What is expected: Produce an exact copy of the lines below, starting at the first and ending with the line containing "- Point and".

= Beginning of Section =

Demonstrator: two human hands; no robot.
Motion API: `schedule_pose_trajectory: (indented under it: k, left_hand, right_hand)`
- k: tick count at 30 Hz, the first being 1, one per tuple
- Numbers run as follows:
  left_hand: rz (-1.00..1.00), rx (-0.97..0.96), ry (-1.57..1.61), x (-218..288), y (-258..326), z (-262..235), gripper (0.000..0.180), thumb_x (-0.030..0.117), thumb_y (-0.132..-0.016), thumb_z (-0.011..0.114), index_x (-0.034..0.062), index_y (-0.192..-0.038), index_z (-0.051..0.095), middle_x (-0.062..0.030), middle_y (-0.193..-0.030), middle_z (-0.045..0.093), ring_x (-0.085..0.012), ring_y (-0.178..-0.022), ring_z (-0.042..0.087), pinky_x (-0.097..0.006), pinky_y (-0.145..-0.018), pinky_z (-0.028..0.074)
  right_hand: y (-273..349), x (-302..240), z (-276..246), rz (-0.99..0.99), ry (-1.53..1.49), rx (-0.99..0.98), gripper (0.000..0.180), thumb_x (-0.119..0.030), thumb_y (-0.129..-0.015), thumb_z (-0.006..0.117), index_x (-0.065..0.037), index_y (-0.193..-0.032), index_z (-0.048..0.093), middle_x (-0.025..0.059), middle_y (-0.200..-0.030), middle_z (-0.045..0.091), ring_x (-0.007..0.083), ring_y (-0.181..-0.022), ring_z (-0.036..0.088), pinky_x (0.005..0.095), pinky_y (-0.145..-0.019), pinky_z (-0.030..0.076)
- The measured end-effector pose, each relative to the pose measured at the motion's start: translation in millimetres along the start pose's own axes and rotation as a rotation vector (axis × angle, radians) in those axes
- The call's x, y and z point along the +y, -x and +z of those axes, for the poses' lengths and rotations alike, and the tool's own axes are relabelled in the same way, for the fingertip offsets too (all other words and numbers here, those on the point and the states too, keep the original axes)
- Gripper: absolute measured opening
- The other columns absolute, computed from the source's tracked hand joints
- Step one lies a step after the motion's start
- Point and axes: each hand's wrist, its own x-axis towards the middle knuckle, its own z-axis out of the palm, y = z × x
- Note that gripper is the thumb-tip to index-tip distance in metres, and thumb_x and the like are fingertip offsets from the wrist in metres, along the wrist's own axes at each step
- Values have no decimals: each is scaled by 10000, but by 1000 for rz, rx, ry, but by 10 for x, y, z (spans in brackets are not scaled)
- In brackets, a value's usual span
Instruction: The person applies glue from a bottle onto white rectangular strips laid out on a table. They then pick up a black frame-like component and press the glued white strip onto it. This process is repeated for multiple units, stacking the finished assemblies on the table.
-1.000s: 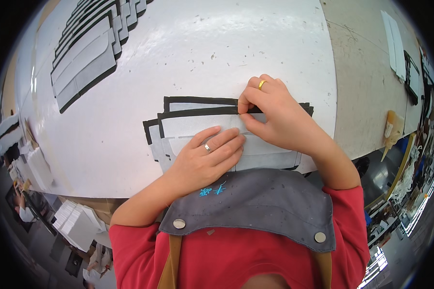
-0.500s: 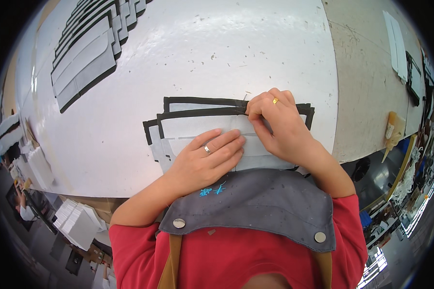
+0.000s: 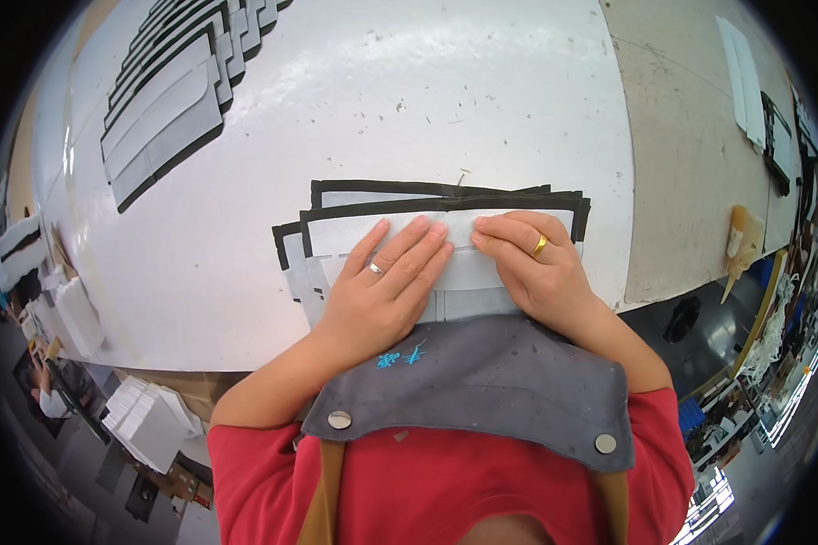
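Observation:
In front of me lies a small stack of pale grey-white sheet panels with black edging, slightly fanned so several black borders show. My left hand rests flat on the top panel, fingers outstretched and holding nothing. Beside it, my right hand has its fingers drawn together, with the tips touching the same panel just below its black upper edge. Whether anything small sits between those fingertips is hidden. The lower part of the stack runs down toward my grey apron.
A long overlapping row of similar black-edged panels lies at the far left of the white table. On the right, a yellowish glue bottle stands near the beige board's edge. White blocks are piled at lower left.
My right hand has come off the black upper edge and moved down onto the panel's face. My left hand has slid slightly upward, its fingers more spread.

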Motion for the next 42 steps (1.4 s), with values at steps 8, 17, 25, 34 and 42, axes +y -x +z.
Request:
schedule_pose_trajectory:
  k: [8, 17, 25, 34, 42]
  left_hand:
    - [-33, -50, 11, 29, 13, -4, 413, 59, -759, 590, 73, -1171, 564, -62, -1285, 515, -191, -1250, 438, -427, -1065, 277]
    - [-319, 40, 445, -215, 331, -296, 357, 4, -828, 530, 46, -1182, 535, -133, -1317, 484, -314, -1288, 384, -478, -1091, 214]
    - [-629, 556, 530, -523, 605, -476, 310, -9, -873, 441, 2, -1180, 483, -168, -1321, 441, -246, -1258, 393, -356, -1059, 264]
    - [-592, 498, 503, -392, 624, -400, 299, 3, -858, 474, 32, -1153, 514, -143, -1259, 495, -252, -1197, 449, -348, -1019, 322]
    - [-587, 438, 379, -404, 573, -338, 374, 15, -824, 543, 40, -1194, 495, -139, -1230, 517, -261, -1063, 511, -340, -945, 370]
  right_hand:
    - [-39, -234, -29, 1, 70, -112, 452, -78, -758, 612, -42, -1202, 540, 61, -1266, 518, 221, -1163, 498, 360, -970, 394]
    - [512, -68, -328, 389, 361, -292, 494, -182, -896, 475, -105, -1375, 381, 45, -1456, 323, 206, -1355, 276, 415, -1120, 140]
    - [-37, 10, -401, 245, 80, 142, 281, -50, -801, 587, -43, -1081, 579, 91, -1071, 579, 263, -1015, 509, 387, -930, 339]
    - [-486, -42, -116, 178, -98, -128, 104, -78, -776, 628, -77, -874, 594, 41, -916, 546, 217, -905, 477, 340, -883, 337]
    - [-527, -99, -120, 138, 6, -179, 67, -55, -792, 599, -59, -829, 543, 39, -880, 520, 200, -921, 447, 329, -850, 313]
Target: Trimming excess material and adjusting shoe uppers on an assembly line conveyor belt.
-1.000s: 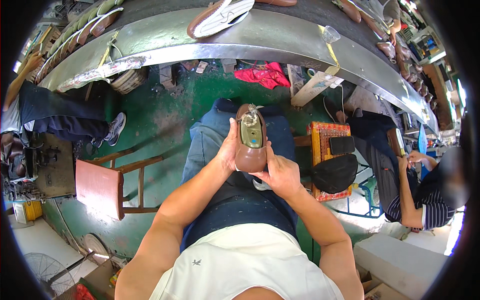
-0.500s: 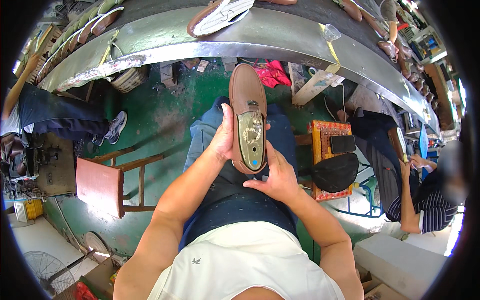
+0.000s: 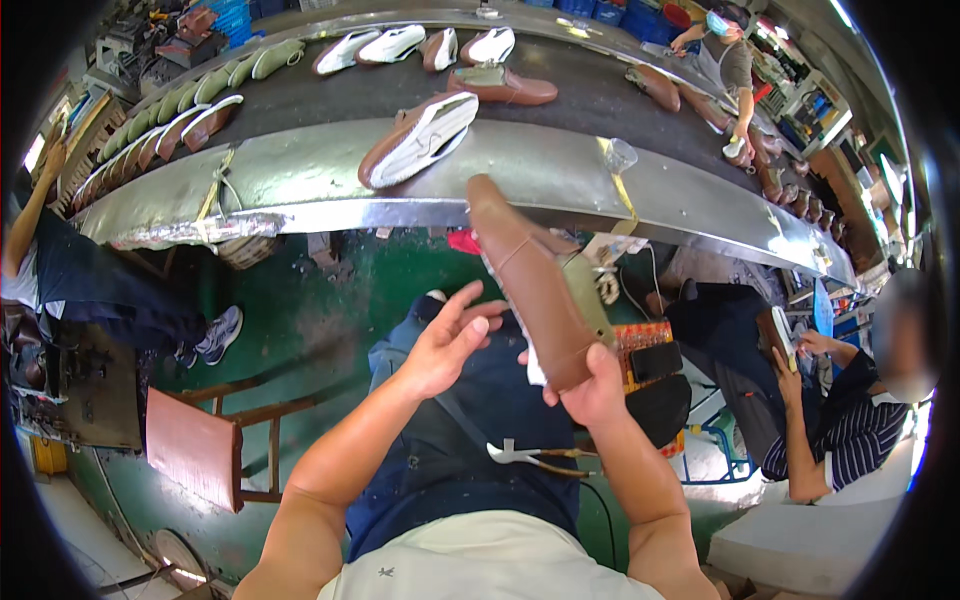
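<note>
The person's right hand [image 3: 598,388] grasps a brown shoe [image 3: 535,280] by its heel end, holding it tilted in the air above the lap, its toe overlapping the near edge of the counter [image 3: 300,165] in view. The left hand [image 3: 440,355] is released, its fingers loosely spread just beside the shoe; whether they touch it cannot be told. Pincers [image 3: 515,455] lie across the lap. On the counter's near edge rests a white-soled shoe [image 3: 420,140], and toward its far edge sit several more shoes [image 3: 392,45].
</note>
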A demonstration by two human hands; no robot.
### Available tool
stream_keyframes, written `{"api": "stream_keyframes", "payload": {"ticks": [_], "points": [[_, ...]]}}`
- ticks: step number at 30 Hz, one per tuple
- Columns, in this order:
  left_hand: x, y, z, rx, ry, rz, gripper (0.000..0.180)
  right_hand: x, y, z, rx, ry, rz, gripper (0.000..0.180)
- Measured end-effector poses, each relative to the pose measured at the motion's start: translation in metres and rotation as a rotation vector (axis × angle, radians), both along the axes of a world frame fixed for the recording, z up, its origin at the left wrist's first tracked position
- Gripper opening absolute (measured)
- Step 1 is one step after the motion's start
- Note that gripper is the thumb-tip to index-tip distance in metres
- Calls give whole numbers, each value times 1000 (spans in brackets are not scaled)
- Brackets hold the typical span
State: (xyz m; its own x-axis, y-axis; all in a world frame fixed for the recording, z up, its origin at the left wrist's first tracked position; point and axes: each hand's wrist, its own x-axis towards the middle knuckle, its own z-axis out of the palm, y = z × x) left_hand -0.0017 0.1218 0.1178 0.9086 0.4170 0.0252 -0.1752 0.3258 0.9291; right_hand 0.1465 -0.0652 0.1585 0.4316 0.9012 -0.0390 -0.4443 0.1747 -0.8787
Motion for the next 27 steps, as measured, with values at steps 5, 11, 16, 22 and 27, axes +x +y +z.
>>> {"api": "stream_keyframes", "payload": {"ticks": [5, 11, 16, 22, 27], "points": [[-12, 13, -49, 22, 223, 4, 49, 91, 79, 35, -41, -160, -204, 56], [-51, 23, -94, -150, 410, 84, 43, 248, 231, 69, -202, -165, -448, 50], [-66, 47, -101, -235, 451, 209, 35, 340, 317, 52, -493, -422, -731, 59], [-51, 93, -61, 195, 314, 464, 21, 358, 363, 26, -1266, -1344, -430, 93], [5, 169, 34, 1261, 146, 728, 40, 367, 359, 5, -1256, -1272, -500, 99]]}}
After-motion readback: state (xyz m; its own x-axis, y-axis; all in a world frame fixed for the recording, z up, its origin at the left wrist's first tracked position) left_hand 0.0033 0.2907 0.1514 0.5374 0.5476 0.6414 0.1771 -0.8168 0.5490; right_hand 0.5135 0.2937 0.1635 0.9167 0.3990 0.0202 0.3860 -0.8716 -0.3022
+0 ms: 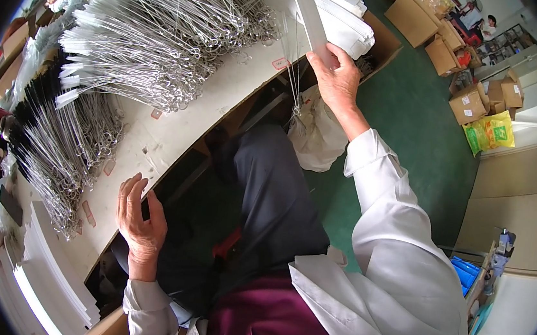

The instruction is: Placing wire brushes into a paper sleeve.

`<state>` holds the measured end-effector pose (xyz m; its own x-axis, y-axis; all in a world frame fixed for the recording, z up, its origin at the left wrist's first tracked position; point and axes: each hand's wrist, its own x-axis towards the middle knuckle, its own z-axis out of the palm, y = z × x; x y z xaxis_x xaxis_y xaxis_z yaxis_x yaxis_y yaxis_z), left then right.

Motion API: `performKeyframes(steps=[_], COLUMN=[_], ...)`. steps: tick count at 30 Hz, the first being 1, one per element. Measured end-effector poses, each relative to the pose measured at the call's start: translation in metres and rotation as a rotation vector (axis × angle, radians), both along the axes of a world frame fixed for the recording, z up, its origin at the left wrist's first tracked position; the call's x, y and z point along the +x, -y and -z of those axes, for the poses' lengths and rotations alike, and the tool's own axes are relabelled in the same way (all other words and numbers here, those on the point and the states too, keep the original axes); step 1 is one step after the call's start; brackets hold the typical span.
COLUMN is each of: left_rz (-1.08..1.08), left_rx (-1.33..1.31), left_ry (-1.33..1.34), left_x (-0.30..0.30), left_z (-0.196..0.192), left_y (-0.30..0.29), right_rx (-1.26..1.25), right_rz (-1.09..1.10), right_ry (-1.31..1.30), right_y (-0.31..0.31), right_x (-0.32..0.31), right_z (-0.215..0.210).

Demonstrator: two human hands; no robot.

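My right hand (338,77) is closed around the lower end of a long, flat white strip (310,13) at the far edge of the table. Several thin wires (292,73) with looped ends hang beside the strip, over the table's edge; whether my fingers also hold them I cannot tell. My left hand (140,220) is at the near left edge of the table, fingers stretched and thumb apart, with nothing in it. Beyond it on the table lie wire-handled brushes with black bristles (67,142). A large heap of similar brushes with white bristles (158,34) spreads further back.
A stack of white flat pieces (344,20) lies beside a cardboard box at the far right. More long white strips (45,275) stand at the lower left. A whitish bag (317,133) hangs below the table edge (224,92). Cardboard boxes (468,103) sit on the green floor.
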<state>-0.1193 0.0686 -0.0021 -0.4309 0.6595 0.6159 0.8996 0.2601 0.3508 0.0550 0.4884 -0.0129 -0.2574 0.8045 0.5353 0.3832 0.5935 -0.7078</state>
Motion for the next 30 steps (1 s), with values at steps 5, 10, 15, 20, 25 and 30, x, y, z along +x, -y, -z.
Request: performKeyframes(steps=[5, 10, 15, 20, 25, 30], left_rz=[0.012, 0.031, 0.111, 0.128, 0.186, 0.143], left_rx=[0.035, 0.065, -0.064, -0.307, -0.518, -0.574], left_ry=[0.034, 0.056, -0.113, -0.184, -0.018, 0.164], left_x=[0.009, 0.026, 0.047, 0.061, 0.057, 0.056], left_z=[-0.015, -0.041, -0.080, -0.106, -0.099, -0.088], left_y=[-0.004, -0.008, -0.013, -0.017, -0.008, 0.000], right_rx=[-0.163, 0.187, 0.304, 0.310, 0.291, 0.325], right_rz=[-0.184, -0.385, -0.730, -0.996, -1.195, -1.223], right_ry=[-0.215, -0.081, 0.085, 0.209, 0.233, 0.206], right_y=[0.013, 0.079, 0.132, 0.182, 0.202, 0.215], right_x=[-0.001, 0.006, 0.013, 0.016, 0.013, 0.003], right_z=[0.000, -0.059, -0.070, -0.063, -0.059, -0.049])
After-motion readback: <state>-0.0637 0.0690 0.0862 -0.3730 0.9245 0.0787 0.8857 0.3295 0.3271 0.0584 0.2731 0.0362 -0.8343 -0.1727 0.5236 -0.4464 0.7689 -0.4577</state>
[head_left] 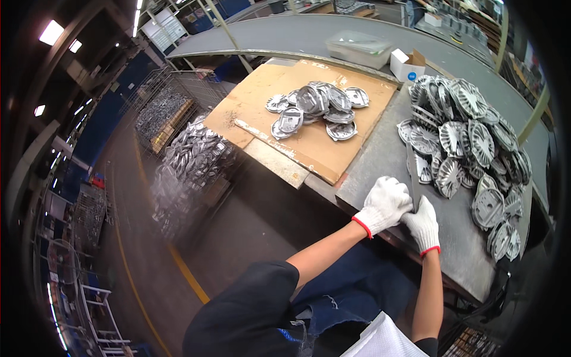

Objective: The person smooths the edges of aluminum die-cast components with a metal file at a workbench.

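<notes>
- Discs of ribbed grey metal (481, 143) lie in a large, overlapping heap on the dark bench top (380, 163), just beyond the gloved hands.
- Left hand (385, 202): fingers curled in; right hand (423, 225) touches or nearly touches it at the bench edge, fingers partly bent. Cannot tell whether either grasps anything.
- To the left, a smaller cluster of discs (309, 100) rests on cardboard (321, 156).
- The work looks partway, judging by the two groups; which one is finished does not show.
- Behind: a clear plastic tub (360, 50) and white box (407, 66).
</notes>
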`<action>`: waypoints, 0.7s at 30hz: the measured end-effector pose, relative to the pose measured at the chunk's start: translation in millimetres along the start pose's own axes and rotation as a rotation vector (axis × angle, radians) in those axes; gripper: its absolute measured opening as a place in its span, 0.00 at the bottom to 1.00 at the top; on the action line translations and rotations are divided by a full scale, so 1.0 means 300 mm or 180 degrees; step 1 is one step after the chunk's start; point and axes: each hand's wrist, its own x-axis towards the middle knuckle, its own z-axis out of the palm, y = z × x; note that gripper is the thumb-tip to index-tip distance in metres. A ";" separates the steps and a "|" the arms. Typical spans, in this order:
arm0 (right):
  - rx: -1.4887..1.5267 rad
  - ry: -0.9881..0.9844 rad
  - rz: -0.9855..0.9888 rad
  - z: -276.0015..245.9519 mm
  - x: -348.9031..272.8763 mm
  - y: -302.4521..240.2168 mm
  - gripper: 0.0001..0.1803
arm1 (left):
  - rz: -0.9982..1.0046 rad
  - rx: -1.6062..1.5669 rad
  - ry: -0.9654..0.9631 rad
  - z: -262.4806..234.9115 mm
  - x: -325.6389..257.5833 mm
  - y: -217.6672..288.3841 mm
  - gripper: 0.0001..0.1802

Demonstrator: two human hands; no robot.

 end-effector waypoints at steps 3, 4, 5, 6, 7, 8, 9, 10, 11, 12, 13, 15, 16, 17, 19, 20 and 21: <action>0.0281 -0.0144 0.0239 0.010 -0.008 0.014 0.22 | 0.0356 0.0268 0.0058 -0.001 -0.007 0.008 0.10; 0.0258 -0.0159 0.0285 0.016 -0.003 0.019 0.25 | 0.0250 0.0059 0.0250 0.004 -0.007 0.018 0.09; 0.0255 -0.0173 0.0278 0.017 -0.003 0.010 0.25 | 0.0146 -0.0135 0.0445 0.000 -0.004 0.023 0.09; 0.0307 -0.0157 0.0271 0.016 -0.009 -0.006 0.24 | 0.0133 -0.0133 0.0447 -0.007 0.000 0.022 0.09; 0.0358 -0.0141 0.0264 0.016 -0.011 -0.015 0.24 | 0.0142 -0.0089 0.0472 -0.016 0.005 0.016 0.08; 0.0351 -0.0147 0.0272 0.018 -0.009 -0.005 0.24 | 0.0156 -0.0058 0.0492 -0.023 0.009 0.022 0.08; 0.0186 -0.0095 0.0213 0.024 -0.005 0.008 0.24 | 0.0149 -0.0066 0.0490 -0.029 0.009 0.037 0.08; 0.0024 -0.0044 0.0151 0.026 -0.004 0.019 0.24 | 0.0261 0.0099 0.0402 -0.034 0.008 0.055 0.08; 0.0021 -0.0046 0.0153 0.026 -0.008 0.026 0.24 | 0.0377 0.0268 0.0318 -0.039 0.005 0.061 0.07; 0.0194 -0.0065 0.0085 0.026 -0.017 0.034 0.24 | 0.0470 0.0093 0.0503 -0.045 0.003 0.057 0.08; 0.0367 -0.0083 0.0019 0.027 -0.023 0.039 0.24 | 0.0468 0.0090 0.0501 -0.045 0.006 0.058 0.08; 0.0277 0.0003 0.0106 0.032 -0.023 0.045 0.24 | 0.0211 -0.0014 0.0707 -0.032 0.015 0.065 0.08; 0.0190 0.0086 0.0186 0.032 -0.024 0.048 0.24 | 0.0222 -0.0039 0.0696 -0.027 0.014 0.069 0.08; 0.0191 0.0078 0.0206 0.035 -0.027 0.048 0.24 | 0.0299 -0.0015 0.0552 -0.032 0.009 0.071 0.08; 0.0272 0.0080 -0.0005 0.043 -0.037 0.039 0.22 | 0.0385 -0.0023 0.0378 -0.042 0.002 0.062 0.08; -0.0004 -0.0054 0.0236 0.031 -0.041 -0.002 0.22 | 0.0296 0.0046 0.0451 -0.051 -0.004 0.051 0.08; 0.0140 0.0019 0.0135 0.028 -0.041 0.000 0.22 | 0.0252 0.0085 0.0536 -0.048 0.006 0.052 0.08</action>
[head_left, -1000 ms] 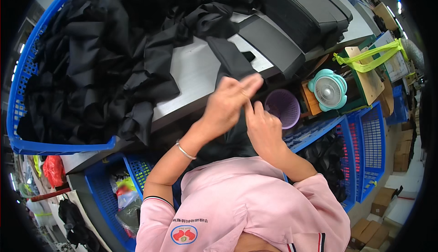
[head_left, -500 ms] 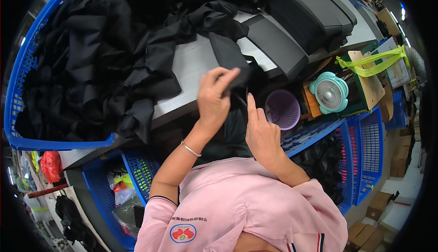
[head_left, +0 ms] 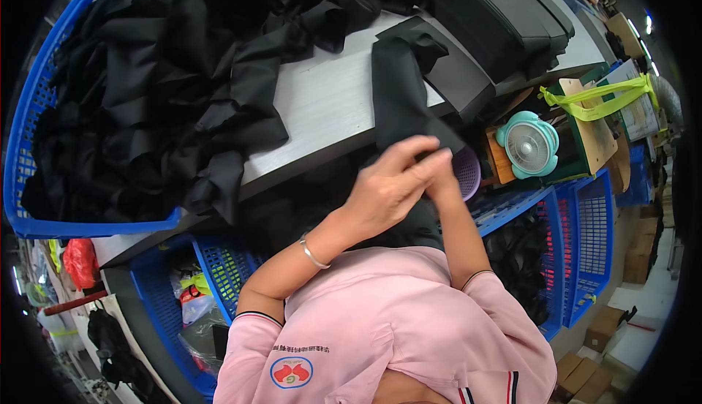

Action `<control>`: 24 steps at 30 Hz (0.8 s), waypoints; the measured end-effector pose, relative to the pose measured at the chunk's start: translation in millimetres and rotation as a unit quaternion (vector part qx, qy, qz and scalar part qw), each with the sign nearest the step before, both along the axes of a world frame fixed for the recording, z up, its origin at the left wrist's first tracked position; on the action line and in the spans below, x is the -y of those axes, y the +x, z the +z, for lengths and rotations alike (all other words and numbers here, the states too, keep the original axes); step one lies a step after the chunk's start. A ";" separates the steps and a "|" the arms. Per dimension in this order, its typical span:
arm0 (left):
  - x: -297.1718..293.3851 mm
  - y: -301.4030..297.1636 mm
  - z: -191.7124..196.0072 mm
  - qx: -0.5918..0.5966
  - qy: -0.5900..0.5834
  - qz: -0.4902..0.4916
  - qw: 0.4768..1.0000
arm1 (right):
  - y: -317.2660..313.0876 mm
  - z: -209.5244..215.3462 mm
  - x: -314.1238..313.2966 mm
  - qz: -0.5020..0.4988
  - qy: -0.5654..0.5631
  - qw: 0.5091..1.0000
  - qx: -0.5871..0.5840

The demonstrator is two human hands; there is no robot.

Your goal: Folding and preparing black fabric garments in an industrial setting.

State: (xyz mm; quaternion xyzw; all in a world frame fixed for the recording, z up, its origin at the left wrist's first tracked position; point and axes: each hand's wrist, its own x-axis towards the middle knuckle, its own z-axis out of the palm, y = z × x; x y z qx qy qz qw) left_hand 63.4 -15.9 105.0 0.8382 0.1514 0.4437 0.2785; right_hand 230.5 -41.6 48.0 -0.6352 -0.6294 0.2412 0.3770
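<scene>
A long black fabric piece runs from the table toward me and hangs over its front edge at my hands. My left hand lies across its lower end, fingers pointing right and closed at the cloth. Just beyond it my right hand is pressed close, its fingers mostly hidden behind the left. The far end of the piece is crumpled on a flat dark grey panel. What lies between the two hands is hidden.
A big heap of black fabric fills the blue crate at left. A stack of black panels stands far right. Right of my hands are a purple basket, a teal fan and blue crates. Another blue crate stands lower left.
Both hands have moved right and come together, the left now over the right. The black fabric piece has been drawn right, and its far end now lies on the grey panel.
</scene>
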 end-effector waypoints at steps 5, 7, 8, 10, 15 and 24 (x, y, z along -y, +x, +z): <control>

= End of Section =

Answer space:
Demonstrator: two human hands; no robot.
Motion API: `schedule_pose_trajectory: (indented under it: k, left_hand, right_hand)`
- k: tick count at 30 Hz, the first being 1, one per tuple
- Numbers run as follows:
  left_hand: rz (-1.00..1.00), rx (-0.97..0.96), ry (-1.57..1.61), x (-218..288), y (-258..326), z (-262..235), gripper (0.000..0.180), thumb_x (-0.030..0.117), thumb_y (-0.132..-0.016), thumb_z (-0.011..0.114), index_x (-0.034..0.062), index_y (-0.192..-0.038), index_z (-0.051..0.095), middle_x (-0.062..0.030), middle_y (-0.193..-0.030), middle_z (-0.045..0.093), ring_x (-0.085..0.012), ring_y (-0.178..-0.022), ring_z (-0.042..0.087), pinky_x (-0.097..0.006), pinky_y (-0.145..-0.018), pinky_z (-0.028..0.074)
  right_hand: y (-273..349), x (-302..240), z (-276..246), rz (-0.99..0.99), ry (-1.53..1.49), rx (-0.99..0.98), gripper (0.000..0.180), thumb_x (-0.119..0.030), thumb_y (-0.129..-0.015), thumb_z (-0.006..0.117), index_x (-0.065..0.037), index_y (-0.193..-0.032), index_z (-0.048..0.093), middle_x (-0.025..0.059), middle_y (-0.200..-0.030), middle_z (-0.045..0.091), ring_x (-0.007..0.083), ring_y (-0.181..-0.022), ring_z (-0.036..0.088), pinky_x (0.005..0.095), pinky_y (-0.145..-0.019), pinky_z (-0.030..0.076)
- The measured end-effector pose, each relative to the pose measured at the motion's start: translation in millimetres along the start pose's own axes and rotation as a rotation vector (axis × angle, radians) in those axes
- The call's x, y and z point along the +y, -x and +z of those axes, for the poses' lengths and rotations alike, and the tool's own axes are relabelled in the same way, for the fingertip offsets too (all other words and numbers here, those on the point and the states too, keep the original axes)
- Gripper: absolute measured opening
- The other columns absolute, computed from the source's tracked hand joints
- Step one lies a step after the motion's start
- Point and axes: each hand's wrist, its own x-axis towards the middle knuckle, its own z-axis out of the palm, y = z × x

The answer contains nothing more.